Records supplied Block Start

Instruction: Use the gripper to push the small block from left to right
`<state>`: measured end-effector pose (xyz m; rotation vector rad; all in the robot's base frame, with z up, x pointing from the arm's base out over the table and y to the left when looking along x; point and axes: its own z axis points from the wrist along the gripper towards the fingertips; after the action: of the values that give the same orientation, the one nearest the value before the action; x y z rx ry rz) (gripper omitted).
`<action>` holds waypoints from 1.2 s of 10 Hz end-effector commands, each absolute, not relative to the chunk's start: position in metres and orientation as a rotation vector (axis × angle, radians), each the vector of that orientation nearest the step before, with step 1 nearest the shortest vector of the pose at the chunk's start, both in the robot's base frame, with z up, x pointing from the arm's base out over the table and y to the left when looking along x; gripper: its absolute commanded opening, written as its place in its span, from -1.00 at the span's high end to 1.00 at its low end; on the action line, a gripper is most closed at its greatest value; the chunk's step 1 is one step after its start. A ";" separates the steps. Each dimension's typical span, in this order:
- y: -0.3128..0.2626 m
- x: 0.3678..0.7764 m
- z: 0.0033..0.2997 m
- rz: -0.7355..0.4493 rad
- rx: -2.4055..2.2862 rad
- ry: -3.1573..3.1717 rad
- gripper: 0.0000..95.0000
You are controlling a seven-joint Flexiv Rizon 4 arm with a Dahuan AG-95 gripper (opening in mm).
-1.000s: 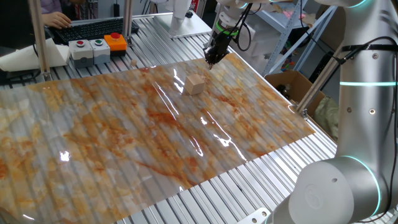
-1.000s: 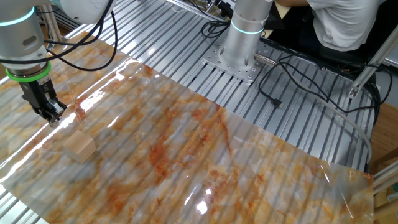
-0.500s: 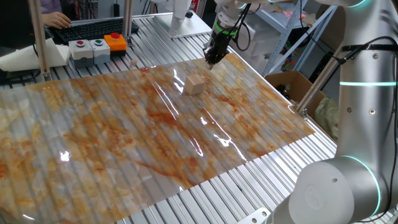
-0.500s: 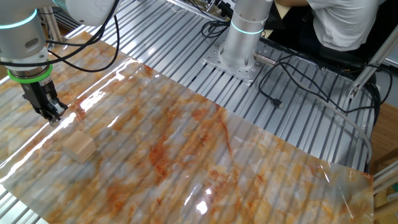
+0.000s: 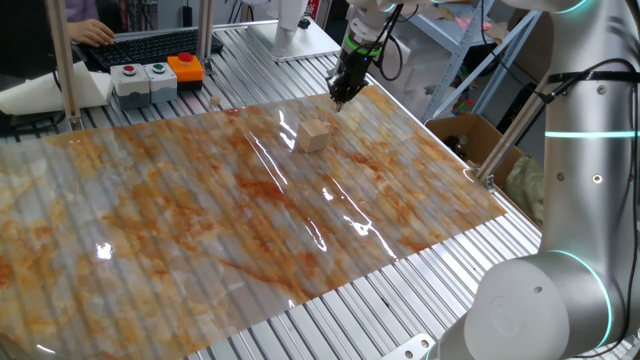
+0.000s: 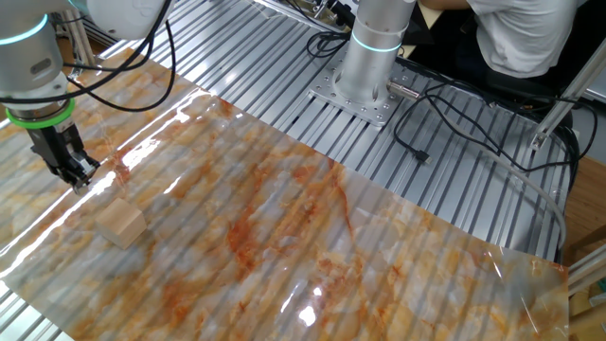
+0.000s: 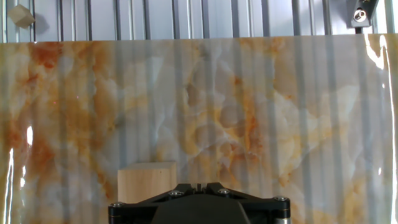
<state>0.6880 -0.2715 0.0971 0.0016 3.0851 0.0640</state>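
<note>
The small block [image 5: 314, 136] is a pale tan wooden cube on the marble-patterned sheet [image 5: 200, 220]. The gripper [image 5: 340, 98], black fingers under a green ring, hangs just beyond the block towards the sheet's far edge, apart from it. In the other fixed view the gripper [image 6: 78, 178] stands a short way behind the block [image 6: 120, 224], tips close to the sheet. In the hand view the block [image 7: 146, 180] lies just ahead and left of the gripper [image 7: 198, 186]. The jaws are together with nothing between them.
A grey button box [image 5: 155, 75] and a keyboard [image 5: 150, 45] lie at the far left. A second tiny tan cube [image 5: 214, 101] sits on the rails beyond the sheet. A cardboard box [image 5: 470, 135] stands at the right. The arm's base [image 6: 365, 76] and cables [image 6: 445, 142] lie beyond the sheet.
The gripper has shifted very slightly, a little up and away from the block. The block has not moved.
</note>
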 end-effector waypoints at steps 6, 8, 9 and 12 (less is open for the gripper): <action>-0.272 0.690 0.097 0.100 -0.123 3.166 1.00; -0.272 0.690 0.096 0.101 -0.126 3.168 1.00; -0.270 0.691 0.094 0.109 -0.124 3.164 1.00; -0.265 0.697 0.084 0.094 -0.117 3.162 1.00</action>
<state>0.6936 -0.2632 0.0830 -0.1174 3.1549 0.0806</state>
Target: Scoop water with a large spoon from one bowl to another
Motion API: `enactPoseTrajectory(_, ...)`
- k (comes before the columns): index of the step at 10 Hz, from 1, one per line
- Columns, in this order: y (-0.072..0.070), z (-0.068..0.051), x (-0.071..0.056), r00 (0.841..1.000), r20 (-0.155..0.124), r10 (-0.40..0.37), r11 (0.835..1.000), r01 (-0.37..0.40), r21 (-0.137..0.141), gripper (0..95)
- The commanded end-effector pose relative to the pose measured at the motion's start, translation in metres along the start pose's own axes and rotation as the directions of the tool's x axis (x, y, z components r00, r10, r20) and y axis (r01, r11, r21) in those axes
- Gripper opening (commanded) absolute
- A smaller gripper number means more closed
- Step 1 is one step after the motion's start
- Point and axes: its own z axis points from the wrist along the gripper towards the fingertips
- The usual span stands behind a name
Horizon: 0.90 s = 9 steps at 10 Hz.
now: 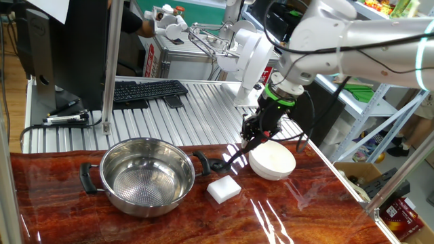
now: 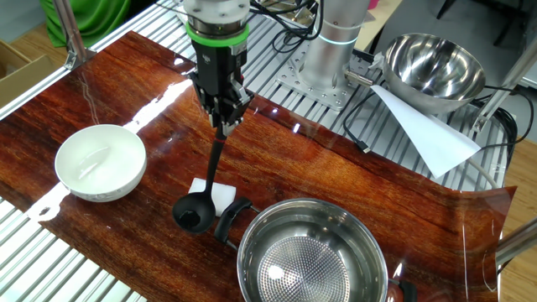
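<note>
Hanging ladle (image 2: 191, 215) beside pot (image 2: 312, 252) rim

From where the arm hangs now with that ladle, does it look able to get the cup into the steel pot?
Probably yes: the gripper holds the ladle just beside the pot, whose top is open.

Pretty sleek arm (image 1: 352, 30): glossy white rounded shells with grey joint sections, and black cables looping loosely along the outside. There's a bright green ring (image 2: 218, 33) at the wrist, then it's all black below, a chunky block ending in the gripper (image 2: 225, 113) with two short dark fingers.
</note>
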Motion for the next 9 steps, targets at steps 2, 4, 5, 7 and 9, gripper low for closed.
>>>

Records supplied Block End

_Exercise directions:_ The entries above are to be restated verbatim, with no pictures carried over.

_Answer to this exercise:_
Instruction: Use the gripper to push the small block from left to right
`<state>`: measured end-effector pose (xyz m; rotation vector rad; all in the robot's base frame, with z up, x pointing from the arm's base out over the table and y to the left when looking along x; point and axes: its own z axis points from the wrist along the gripper towards the fingertips; after the action: of the values that give the same orientation, the one nearest the value before the action; x y z rx ry rz) (gripper omitted).
`<action>` holds waypoints from 1.2 s of 10 Hz end-effector commands, each absolute, not relative to the chunk's start: position in metres and orientation as a rotation vector (axis × angle, radians), each the vector of that orientation nearest the step before, with step 1 nearest the shortest vector of the pose at the chunk's start, both in the robot's base frame, with z up, x pointing from the arm's base out over the table and y to the left when looking along x; gripper: its absolute commanded opening, written as its place in its span, from -1.00 at the span's high end to 1.00 at its low end; on the action line, a gripper is most closed at its greatest value; the chunk's step 1 is one step after its start. A ";" separates the steps. Each dimension's typical span, in this order:
- y: -0.3128..0.2626 m
- x: 0.3678..0.7764 m
- z: 0.0033..0.2997 m
- rz: -0.7355..0.4493 rad
- rx: -2.4055..2.2862 rad
- ry: -3.1573..3.1717 rad
- gripper: 0.0000..95.0000
You are controlling a seven-joint Flexiv Rizon 4 arm with a Dahuan AG-95 gripper (opening in mm).
-1.000s: 
-1.000s: 
-0.500s: 
-0.500s: 
+0.000s: 
+0.000s: 
+0.000s: 
<state>0.6880 -0.2715 0.0971 0.0016 3.0851 0.0640</state>
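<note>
The small block [image 5: 314, 136] is a pale tan wooden cube on the marble-patterned sheet [image 5: 200, 220]. The gripper [image 5: 340, 98], black fingers under a green ring, hangs just beyond the block towards the sheet's far edge, apart from it. In the other fixed view the gripper [image 6: 78, 178] stands a short way behind the block [image 6: 120, 224], tips close to the sheet. In the hand view the block [image 7: 146, 180] lies just ahead and left of the gripper [image 7: 198, 186]. The jaws are together with nothing between them.
A grey button box [image 5: 155, 75] and a keyboard [image 5: 150, 45] lie at the far left. A second tiny tan cube [image 5: 214, 101] sits on the rails beyond the sheet. A cardboard box [image 5: 470, 135] stands at the right. The arm's base [image 6: 365, 76] and cables [image 6: 445, 142] lie beyond the sheet.
The gripper has shifted very slightly, a little up and away from the block. The block has not moved.
</note>
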 end-effector waypoints at steps 6, 8, 9 and 12 (less is open for the gripper): <action>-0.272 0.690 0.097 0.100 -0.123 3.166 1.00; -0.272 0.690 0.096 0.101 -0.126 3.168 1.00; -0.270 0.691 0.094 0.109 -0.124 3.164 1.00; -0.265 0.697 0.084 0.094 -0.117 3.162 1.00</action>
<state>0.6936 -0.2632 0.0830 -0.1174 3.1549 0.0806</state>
Target: Scoop water with a large spoon from one bowl to another
Motion API: `enactPoseTrajectory(_, ...)`
- k (comes before the columns): index of the step at 10 Hz, from 1, one per line
- Columns, in this order: y (-0.072..0.070), z (-0.068..0.051), x (-0.071..0.056), r00 (0.841..1.000), r20 (-0.155..0.124), r10 (-0.40..0.37), r11 (0.835..1.000), r01 (-0.37..0.40), r21 (-0.137..0.141), gripper (0..95)
- The commanded end-effector pose relative to the pose measured at the motion's start, translation in metres along the start pose's own axes and rotation as the directions of the tool's x axis (x, y, z components r00, r10, r20) and y axis (r01, r11, r21) in those axes
- Gripper opening (commanded) absolute
- A smaller gripper number means more closed
- Step 1 is one step after the motion's start
- Point and axes: its own z axis points from the wrist along the gripper towards the fingertips
- The usual span stands behind a name
Horizon: 0.90 s = 9 steps at 10 Hz.
now: 
now: 
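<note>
Hanging ladle (image 2: 191, 215) beside pot (image 2: 312, 252) rim

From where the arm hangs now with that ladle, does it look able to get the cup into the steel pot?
Probably yes: the gripper holds the ladle just beside the pot, whose top is open.

Pretty sleek arm (image 1: 352, 30): glossy white rounded shells with grey joint sections, and black cables looping loosely along the outside. There's a bright green ring (image 2: 218, 33) at the wrist, then it's all black below, a chunky block ending in the gripper (image 2: 225, 113) with two short dark fingers.
</note>
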Motion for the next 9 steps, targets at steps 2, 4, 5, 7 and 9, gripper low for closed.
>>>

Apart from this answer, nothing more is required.